Joy and Unease in the Canyon of Heroes

By Paul Schwedelson, Contributing Writer

Police officers waved to the crowds behind the barricades urging them to make more noise. Young girls began chants of “U-S-A!” in which everyone else joined in. Toilet paper, the digital age’s replacement for ticker tape, rained from office building windows along Broadway’s Canyon of Heroes.

It was inspirational to think that any kid, regardless of gender, could become a nationally celebrated athlete because of their accomplishments on the field — there was a point in time when women didn’t have that opportunity. Unlike many years ago, every young soccer player in the crowd could have a legitimate, attainable dream — not just a pipedream.

Times have changed, and the US women’s national team’s parade in New York City on Friday was one of the best examples of that, at least that I’ve experienced in person.

Sports are a part of culture and on Friday, I witnessed how a generation of young girls were inspired by the 2015 team — a team with many players who were similarly inspired by the ‘99ers when they were growing up.

As players went by on floats, I gave my mom a little background on them. She loved Christie Rampone because she could relate to a 40-year-old with four kids. She smiled when Alex Morgan went by because I reminded her I have Morgan’s poster in my room. She laughed when Tobin Heath passed us because I said, “That’s the one I have a crush on.”

But of course, it wouldn’t just be that simple.

When Hope Solo went by, both my mom and I cringed — I mentioned the domestic violence incident.

I wasn’t really thinking much about Solo up until that point and frankly, I really didn’t want to on a day that was meant for celebrating champions.

But as she waved to the crowd wearing an FDNY baseball cap, the most relevant background info I could share with my mom was about that time she was accused of beating up her half-sister and 17-year-old nephew.

No one wants to talk about it, but if we’re going to talk about these players’ roles in society, we should talk about hers, too.

Legally, Solo is still innocent (the case was dismissed in January due to procedural issues and the appeal process is still ongoing) and I’m all for letting her play for the national team, because, you know, the whole innocent until proven guilty thing.

Before I continue though, I want to say I’ve never met Hope Solo. I have no clue what she’s actually like. I don’t know what actually happened on June 21, 2014 in that suburban Seattle home (Solo said she was the victim, not the perpetrator).

Solo was awarded the Golden Glove, given to the tournament’s best goalie. But while we give praise for her on-field performance, let’s also be cognizant of the things that she’s done. This is by no means to say that Solo is a terrible person. I’m just going to detail some of the poor choices she’s made and hopefully, this ends up being a positive learning experience for all.

According to a police report obtained by ESPN, Solo’s half-sister had a “swollen left cheekbone that was already starting to get a purplish hue,” which made it “difficult to eat and swallow due to the pain,” following the assault.

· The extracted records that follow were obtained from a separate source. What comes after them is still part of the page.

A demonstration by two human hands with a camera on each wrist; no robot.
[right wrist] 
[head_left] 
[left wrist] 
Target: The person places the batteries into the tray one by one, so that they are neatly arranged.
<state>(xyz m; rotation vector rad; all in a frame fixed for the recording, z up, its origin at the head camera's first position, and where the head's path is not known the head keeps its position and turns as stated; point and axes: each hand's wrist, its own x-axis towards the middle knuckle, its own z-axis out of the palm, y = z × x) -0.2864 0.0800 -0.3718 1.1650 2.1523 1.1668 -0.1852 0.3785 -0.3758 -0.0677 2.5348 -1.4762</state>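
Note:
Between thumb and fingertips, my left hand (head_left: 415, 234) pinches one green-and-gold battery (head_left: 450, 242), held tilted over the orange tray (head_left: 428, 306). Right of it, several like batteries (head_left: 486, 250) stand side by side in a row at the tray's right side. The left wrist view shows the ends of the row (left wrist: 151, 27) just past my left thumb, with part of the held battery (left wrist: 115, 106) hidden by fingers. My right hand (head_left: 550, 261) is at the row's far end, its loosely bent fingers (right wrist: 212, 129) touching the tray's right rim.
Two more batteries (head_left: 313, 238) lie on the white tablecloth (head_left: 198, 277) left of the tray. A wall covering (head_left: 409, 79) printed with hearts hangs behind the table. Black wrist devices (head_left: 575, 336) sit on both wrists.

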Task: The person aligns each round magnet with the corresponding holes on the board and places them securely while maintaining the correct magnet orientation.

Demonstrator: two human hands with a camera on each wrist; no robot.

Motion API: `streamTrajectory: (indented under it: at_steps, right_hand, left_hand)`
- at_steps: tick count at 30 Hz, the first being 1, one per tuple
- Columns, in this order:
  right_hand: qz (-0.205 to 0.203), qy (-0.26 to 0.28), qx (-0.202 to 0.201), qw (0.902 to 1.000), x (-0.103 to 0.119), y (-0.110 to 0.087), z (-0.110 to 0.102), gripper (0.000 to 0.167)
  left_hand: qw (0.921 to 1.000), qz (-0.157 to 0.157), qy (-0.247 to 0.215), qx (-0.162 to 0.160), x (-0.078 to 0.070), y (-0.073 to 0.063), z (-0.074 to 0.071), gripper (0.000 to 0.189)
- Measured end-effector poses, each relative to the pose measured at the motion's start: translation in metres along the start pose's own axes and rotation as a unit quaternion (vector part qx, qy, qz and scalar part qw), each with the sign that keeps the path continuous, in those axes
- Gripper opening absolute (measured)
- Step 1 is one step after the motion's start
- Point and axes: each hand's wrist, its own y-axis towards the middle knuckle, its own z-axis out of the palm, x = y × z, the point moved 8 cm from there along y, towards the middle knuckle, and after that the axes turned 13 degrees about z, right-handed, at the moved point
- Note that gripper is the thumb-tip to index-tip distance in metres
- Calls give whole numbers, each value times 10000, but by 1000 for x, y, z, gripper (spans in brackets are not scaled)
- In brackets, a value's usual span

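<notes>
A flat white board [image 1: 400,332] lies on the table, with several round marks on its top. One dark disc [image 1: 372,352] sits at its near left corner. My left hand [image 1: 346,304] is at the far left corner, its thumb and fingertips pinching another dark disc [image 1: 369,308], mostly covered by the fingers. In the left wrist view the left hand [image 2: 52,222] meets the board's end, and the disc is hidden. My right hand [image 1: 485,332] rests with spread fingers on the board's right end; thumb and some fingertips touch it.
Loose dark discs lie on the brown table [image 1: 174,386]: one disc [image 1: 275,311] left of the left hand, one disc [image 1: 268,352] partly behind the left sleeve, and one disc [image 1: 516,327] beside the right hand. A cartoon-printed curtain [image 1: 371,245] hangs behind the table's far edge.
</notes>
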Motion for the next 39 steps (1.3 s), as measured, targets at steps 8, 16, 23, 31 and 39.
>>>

“(Solo) immediately grabbed his (Solo’s nephew’s) hair pulled his head down and started punching him in the face repeatedly,” the police report said.

While being handcuffed, Solo yelled at an officer, “You’re such a b*tch,” the report said. “You’re scared of me because you know that if the handcuffs were off, I’d kick your ass.”

Solo was charged with two counts of fourth-degree domestic violence. Regardless of whether she attacked first or second, her actions were unacceptable.

But Solo’s history of poor choices runs deeper.

In 2007, Solo was sent home from the World Cup after she bashed head coach Greg Ryan for benching her prior to a 4-0 semifinal loss to Brazil. In a postgame interview, Solo said she would have made every save that her replacement, Briana Scurry, didn’t.

Perhaps more revealing though is when Solo was called in to meet with the team’s veterans and explain herself in their hotel later that night, she cited her confidence as a professional athlete before apologizing to Scurry.

So much of being a great player is how you deal with teammates. In 2007, Solo was far from exemplary.

In 2012, Brandi Chastain, a member of the 1999 World Cup championship team, criticized the American defense.

Solo responded with an angry tweet.

In the digital age, sending nasty, confrontational tweets is just about the last thing I want our society’s role models to be doing.

All in all, there’s a lot to learn from this. As much as we can learn from the good in people, we can also learn from the bad. I’ve never met Solo. I can’t tell you anything about what she’s like as a person. Whether she’s innocent or guilty, I couldn’t tell you that either.

Solo is a world-class goalkeeper, but there’s more to her than just what’s on the field.

So after the games and the parade and her career is over, do these young girls — the leaders of the Friday’s loudest chants — still want to be like Hope Solo?


Schwed is a contributing writer for “Purely For Sport,” where his column rarely appears. Surprisingly, he has never tasted Ben & Jerry’s Schweddy Balls ice cream, though he would like to. He shaves his beard four times a day. He likes to laugh but only at things that aren’t funny. He is not a fan of turducken, although he has never tasted it, and he tends to fall asleep while watching feature-length films. He has a crush on Tobin Heath. Paul prefers creamy peanut butter.